- _Exercise description_:
Look through the material below and copy every line containing the word "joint".

----

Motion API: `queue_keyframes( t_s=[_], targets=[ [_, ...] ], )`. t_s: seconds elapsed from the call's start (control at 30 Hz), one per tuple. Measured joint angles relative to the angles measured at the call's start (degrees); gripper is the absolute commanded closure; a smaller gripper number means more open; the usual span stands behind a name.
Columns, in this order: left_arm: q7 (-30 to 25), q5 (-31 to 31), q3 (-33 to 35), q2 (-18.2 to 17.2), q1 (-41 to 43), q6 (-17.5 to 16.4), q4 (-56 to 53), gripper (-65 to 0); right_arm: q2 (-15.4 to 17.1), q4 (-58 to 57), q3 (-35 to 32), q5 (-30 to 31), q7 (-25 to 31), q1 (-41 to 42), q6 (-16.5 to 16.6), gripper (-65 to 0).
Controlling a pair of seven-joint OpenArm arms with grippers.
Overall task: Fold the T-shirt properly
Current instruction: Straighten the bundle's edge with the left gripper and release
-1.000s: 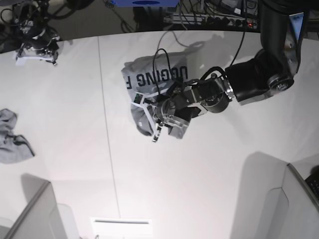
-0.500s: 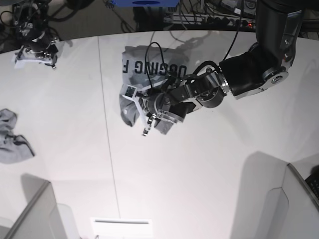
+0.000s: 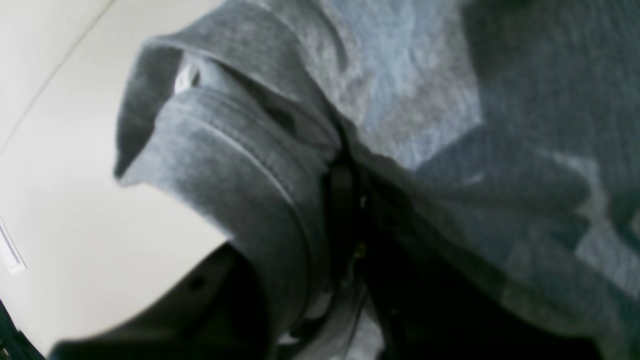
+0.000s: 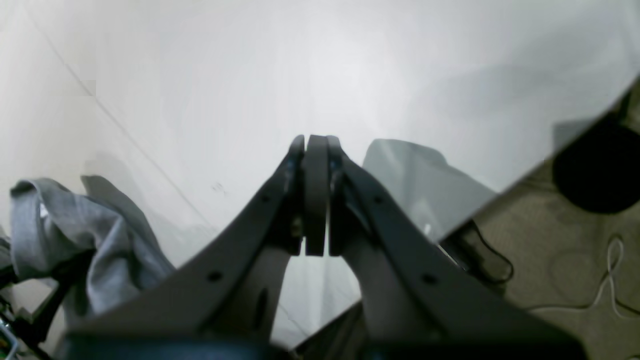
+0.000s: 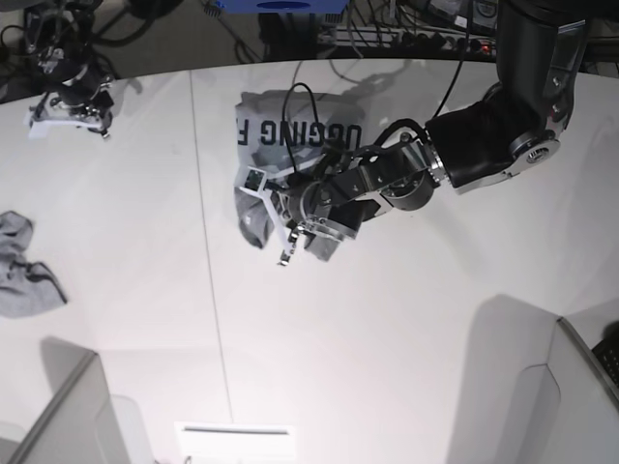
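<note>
At the far left of the base view a small grey cloth (image 5: 24,271) with dark trim lies crumpled near the edge of the white table (image 5: 406,338); it is no part of the task and is not touched. Above it, at the table's upper left corner, the right gripper (image 5: 70,101) is parked well apart from the work; the right wrist view shows its fingers (image 4: 316,195) pressed flat together with nothing between them. Toward the middle of the table lies the T-shirt (image 5: 290,135), heather grey, bunched and rumpled rather than spread, its printed side turned up. The left gripper (image 5: 295,232) sits at the lower edge of the bunch, fingers nearly closed on a gathered fold of the fabric; the left wrist view shows a hemmed edge, possibly a sleeve, draped over the fingers and filling the picture. Judged progress: early. No clean fold is visible, the garment is not laid flat, sleeves and hem cannot be told apart in the base view, so flattening and every fold appear to remain. Legible writing: black block capitals across the shirt read roughly "UGGING F", partly hidden by creases and a black cable (image 5: 311,116) and so incomplete. No brand mark or care label can be read; a small pale tag-like spot in the left wrist view is blurred.
</note>
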Motion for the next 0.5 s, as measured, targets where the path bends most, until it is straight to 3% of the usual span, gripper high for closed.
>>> queue_keyframes(
  t_s=[0.07, 0.17, 0.5],
  targets=[
    [3.72, 0.37, -0.02, 1.03, -0.66, -0.35, -0.13, 0.0, -0.07, 0.0, -0.02, 0.0, -0.07, 0.02, -0.02, 0.0],
    [3.85, -0.15, -0.02, 1.73, -2.34, -0.46, -0.15, -0.3, -0.02, -0.02, -0.11, 0.0, -0.07, 0.39, 0.0, 0.0],
    [4.09, 0.5, -0.07, 2.14, -3.37, -0.33, 0.13, -43.4, -0.04, -0.02, -0.11, -0.15, -0.07, 0.48, 0.0, 0.0]
  ],
)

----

- _Task answer_:
Motion API: `queue_keyframes( t_s=[_], targets=[ [_, ...] ], )`. t_s: seconds elapsed from the call's start (control at 30 Hz), one per tuple. Measured joint angles relative to the angles measured at the call's start (degrees); gripper is the absolute commanded closure; a smaller gripper number means more open; the usual span stands behind a name.
Controlling a pair of seven-joint OpenArm arms with grippers.

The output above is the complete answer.